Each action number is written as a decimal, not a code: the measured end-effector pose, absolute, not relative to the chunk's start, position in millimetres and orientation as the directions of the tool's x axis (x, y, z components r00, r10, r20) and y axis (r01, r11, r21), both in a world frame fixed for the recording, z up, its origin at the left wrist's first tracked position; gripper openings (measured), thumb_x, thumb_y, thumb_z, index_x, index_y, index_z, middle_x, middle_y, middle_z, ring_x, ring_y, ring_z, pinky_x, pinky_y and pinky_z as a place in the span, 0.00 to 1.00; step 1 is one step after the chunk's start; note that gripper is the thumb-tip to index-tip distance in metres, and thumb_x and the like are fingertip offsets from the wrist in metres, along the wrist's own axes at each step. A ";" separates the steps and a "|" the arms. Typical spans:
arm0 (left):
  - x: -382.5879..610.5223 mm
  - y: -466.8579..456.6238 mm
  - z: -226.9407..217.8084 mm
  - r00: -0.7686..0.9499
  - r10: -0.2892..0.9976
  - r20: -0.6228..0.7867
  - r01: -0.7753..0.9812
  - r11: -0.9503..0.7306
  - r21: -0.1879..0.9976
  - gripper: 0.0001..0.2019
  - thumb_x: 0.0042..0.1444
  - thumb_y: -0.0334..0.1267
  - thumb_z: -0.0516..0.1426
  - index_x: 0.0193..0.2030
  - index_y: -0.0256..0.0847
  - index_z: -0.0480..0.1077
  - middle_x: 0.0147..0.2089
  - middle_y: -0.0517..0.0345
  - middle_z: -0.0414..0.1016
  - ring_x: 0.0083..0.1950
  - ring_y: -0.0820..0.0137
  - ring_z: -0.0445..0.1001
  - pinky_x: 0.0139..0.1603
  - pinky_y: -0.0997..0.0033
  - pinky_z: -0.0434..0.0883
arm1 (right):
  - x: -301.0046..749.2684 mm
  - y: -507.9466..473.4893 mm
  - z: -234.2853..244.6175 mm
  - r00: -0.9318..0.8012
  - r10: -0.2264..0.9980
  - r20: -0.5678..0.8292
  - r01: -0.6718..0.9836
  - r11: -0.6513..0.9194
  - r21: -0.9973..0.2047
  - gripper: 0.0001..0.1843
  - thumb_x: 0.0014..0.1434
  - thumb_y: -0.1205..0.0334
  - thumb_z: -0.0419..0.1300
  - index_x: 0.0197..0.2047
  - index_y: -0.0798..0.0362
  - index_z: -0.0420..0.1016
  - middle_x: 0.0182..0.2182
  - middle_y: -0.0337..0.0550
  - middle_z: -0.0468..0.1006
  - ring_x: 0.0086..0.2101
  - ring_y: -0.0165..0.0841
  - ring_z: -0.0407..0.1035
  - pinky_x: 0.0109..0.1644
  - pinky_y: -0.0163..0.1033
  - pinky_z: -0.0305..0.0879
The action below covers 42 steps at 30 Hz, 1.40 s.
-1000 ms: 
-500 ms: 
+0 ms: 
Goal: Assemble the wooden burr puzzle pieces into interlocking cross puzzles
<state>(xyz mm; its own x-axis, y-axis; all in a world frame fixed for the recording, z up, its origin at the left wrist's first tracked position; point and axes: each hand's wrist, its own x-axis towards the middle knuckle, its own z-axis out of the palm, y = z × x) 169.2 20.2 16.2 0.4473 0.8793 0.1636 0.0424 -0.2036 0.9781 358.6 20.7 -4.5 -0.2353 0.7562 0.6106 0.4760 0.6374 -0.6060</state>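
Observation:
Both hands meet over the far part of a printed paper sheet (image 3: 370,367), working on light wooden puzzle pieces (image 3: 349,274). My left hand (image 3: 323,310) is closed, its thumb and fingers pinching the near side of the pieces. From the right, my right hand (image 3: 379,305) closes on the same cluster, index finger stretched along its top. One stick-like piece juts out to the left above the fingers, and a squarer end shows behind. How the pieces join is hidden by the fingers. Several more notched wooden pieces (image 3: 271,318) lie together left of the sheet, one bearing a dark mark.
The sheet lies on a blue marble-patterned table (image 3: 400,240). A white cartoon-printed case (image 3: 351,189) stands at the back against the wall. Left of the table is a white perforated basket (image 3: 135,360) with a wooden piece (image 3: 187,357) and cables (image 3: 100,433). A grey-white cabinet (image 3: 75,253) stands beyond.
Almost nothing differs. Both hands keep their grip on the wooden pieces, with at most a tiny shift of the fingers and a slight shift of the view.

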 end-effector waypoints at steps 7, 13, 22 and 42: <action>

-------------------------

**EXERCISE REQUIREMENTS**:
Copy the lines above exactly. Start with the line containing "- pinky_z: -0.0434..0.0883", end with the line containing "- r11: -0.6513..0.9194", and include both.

**REPLY**:
  - pinky_z: -0.0434..0.0883
arm1 (right):
  - x: -301.0046..749.2684 mm
  - y: -507.9466..473.4893 mm
  - z: -234.2853..244.6175 mm
  - r00: -0.9318..0.8012
  - r10: -0.2264..0.9980
  - r20: -0.5678..0.8292
  - r01: -0.6718..0.9836
  - r11: -0.6513..0.9194

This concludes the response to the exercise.